THE DATA =
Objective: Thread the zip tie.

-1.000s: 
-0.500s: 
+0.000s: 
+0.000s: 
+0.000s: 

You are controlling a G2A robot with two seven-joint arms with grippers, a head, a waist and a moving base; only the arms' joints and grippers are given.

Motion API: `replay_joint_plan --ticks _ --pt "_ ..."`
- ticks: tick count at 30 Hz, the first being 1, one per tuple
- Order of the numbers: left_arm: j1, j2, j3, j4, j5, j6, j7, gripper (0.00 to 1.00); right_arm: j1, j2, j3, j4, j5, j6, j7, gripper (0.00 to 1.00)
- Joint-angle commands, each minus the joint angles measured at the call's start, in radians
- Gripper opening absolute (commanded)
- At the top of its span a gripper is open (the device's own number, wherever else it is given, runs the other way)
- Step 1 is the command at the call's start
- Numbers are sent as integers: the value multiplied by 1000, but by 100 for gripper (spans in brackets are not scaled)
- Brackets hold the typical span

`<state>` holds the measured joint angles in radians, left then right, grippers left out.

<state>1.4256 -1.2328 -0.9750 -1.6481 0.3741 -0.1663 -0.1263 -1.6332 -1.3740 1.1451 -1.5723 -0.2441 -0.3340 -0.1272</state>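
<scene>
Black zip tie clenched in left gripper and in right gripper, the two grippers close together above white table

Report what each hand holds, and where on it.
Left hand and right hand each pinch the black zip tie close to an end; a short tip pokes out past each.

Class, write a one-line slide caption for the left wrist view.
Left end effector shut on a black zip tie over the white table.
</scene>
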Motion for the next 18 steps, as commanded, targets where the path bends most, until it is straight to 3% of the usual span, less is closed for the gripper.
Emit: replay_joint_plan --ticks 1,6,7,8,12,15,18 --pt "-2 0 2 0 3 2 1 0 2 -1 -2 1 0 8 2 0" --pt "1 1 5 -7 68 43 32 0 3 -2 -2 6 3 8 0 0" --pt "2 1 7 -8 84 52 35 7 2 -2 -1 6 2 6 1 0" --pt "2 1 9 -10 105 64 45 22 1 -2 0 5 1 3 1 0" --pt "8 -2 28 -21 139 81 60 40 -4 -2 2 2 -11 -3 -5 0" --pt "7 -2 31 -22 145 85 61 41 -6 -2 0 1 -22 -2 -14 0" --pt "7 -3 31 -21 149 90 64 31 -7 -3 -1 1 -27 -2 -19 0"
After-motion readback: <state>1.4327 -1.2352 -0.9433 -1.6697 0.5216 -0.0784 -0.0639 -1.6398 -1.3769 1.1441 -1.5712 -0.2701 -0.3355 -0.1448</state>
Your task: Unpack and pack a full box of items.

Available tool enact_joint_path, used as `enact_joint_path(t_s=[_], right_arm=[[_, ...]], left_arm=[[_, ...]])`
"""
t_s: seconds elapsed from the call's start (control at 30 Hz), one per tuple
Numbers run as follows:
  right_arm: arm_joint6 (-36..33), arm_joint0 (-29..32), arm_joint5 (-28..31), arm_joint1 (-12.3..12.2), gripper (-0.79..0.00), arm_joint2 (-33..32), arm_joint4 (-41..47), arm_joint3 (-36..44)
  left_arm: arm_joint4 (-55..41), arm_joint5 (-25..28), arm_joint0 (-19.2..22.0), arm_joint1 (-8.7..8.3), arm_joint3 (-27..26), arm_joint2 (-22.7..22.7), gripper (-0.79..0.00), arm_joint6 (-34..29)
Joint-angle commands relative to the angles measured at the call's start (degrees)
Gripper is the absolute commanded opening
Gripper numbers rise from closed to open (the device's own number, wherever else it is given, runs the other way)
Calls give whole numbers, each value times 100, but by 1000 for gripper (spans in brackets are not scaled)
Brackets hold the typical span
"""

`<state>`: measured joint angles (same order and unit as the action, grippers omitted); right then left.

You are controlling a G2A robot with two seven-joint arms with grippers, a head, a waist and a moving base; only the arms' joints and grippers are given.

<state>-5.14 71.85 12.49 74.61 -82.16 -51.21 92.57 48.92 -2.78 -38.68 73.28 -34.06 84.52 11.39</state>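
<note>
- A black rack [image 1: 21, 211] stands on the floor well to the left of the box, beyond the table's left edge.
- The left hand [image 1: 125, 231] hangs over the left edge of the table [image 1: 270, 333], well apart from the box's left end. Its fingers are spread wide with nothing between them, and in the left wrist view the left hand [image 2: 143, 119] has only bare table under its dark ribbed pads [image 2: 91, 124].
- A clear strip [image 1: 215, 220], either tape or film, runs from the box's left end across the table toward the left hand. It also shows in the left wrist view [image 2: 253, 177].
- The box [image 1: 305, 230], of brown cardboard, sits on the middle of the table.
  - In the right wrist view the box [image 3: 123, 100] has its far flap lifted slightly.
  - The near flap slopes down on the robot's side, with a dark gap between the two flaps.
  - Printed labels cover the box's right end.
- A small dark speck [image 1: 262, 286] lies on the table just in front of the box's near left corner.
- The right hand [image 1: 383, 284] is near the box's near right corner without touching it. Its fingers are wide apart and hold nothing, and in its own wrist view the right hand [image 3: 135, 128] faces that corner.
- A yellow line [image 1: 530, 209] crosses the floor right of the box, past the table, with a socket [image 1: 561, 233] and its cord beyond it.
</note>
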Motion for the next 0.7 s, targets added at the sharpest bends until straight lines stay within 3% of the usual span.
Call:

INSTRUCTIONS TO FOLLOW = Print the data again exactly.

RESPONSE TO THE EXERCISE =
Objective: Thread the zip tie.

-1.000s: 
-0.500s: 
+0.000s: 
+0.000s: 
+0.000s: 

You are controlling a G2A robot with two seven-joint arms with grippers, a head, a waist and a moving base; only the arms' joints and grippers are given.

Motion API: `replay_joint_plan --ticks _ --pt "_ ..."`
- ticks: tick count at 30 Hz, the first being 1, one per tuple
- Order of the numbers: left_arm: j1, j2, j3, j4, j5, j6, j7, gripper (0.00 to 1.00); right_arm: j1, j2, j3, j4, j5, j6, j7, gripper (0.00 to 1.00)
- Joint-angle commands, each minus the joint angles measured at the call's start, in radians
- Gripper opening absolute (commanded)
- At the top of its span a gripper is open (the device's own number, wherever else it is given, runs the other way)
- Step 1 is the command at the call's start
- Numbers are sent as integers: the value multiplied by 1000, but by 100 for gripper (spans in brackets are not scaled)
- Brackets hold the typical span

`<state>` holds the measured joint angles in radians, left then right, grippers left out.

<state>1.4256 -1.2328 -0.9750 -1.6481 0.3741 -0.1663 -0.1263 -1.6332 -1.3740 1.1451 -1.5723 -0.2441 -0.3340 -0.1272</state>
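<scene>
Black zip tie clenched in left gripper and in right gripper, the two grippers close together above white table

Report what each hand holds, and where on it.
Left hand and right hand each pinch the black zip tie close to an end; a short tip pokes out past each.

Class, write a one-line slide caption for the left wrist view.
Left end effector shut on a black zip tie over the white table.
</scene>
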Motion for the next 18 steps, as commanded, targets where the path bends most, until it is straight to 3% of the usual span, less is closed for the gripper.
Emit: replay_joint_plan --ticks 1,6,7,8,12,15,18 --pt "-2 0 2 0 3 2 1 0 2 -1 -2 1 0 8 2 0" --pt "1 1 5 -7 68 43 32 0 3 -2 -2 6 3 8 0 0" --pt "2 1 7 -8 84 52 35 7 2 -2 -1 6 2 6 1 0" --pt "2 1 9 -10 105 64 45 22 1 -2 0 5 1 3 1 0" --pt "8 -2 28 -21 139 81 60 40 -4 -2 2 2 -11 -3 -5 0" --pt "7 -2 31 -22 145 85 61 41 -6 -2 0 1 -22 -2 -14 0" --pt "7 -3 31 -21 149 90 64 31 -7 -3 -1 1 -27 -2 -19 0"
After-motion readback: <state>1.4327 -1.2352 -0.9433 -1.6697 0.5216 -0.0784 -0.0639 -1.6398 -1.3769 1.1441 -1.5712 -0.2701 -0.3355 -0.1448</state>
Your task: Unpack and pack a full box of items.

Available tool enact_joint_path, used as `enact_joint_path(t_s=[_], right_arm=[[_, ...]], left_arm=[[_, ...]])`
"""
t_s: seconds elapsed from the call's start (control at 30 Hz), one per tuple
Numbers run as follows:
  right_arm: arm_joint6 (-36..33), arm_joint0 (-29..32), arm_joint5 (-28..31), arm_joint1 (-12.3..12.2), gripper (-0.79..0.00), arm_joint2 (-33..32), arm_joint4 (-41..47), arm_joint3 (-36..44)
  left_arm: arm_joint4 (-55..41), arm_joint5 (-25..28), arm_joint0 (-19.2..22.0), arm_joint1 (-8.7..8.3), arm_joint3 (-27..26), arm_joint2 (-22.7..22.7), gripper (-0.79..0.00), arm_joint6 (-34..29)
Joint-angle commands relative to the angles measured at the call's start (degrees)
Gripper is the absolute commanded opening
Gripper numbers rise from closed to open (the device's own number, wherever else it is given, runs the other way)
Calls give whole numbers, each value times 100, but by 1000 for gripper (spans in brackets are not scaled)
Brackets hold the typical span
"""

`<state>`: measured joint angles (same order and unit as the action, grippers omitted); right then left.

You are controlling a G2A robot with two seven-joint arms with grippers, a head, a waist and a moving base; only the arms' joints and grippers are given.

<state>-5.14 71.85 12.49 74.61 -82.16 -51.21 92.57 48.92 -2.78 -38.68 73.28 -34.06 84.52 11.39</state>
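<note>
- A black rack [image 1: 21, 211] stands on the floor well to the left of the box, beyond the table's left edge.
- The left hand [image 1: 125, 231] hangs over the left edge of the table [image 1: 270, 333], well apart from the box's left end. Its fingers are spread wide with nothing between them, and in the left wrist view the left hand [image 2: 143, 119] has only bare table under its dark ribbed pads [image 2: 91, 124].
- A clear strip [image 1: 215, 220], either tape or film, runs from the box's left end across the table toward the left hand. It also shows in the left wrist view [image 2: 253, 177].
- The box [image 1: 305, 230], of brown cardboard, sits on the middle of the table.
  - In the right wrist view the box [image 3: 123, 100] has its far flap lifted slightly.
  - The near flap slopes down on the robot's side, with a dark gap between the two flaps.
  - Printed labels cover the box's right end.
- A small dark speck [image 1: 262, 286] lies on the table just in front of the box's near left corner.
- The right hand [image 1: 383, 284] is near the box's near right corner without touching it. Its fingers are wide apart and hold nothing, and in its own wrist view the right hand [image 3: 135, 128] faces that corner.
- A yellow line [image 1: 530, 209] crosses the floor right of the box, past the table, with a socket [image 1: 561, 233] and its cord beyond it.
</note>
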Motion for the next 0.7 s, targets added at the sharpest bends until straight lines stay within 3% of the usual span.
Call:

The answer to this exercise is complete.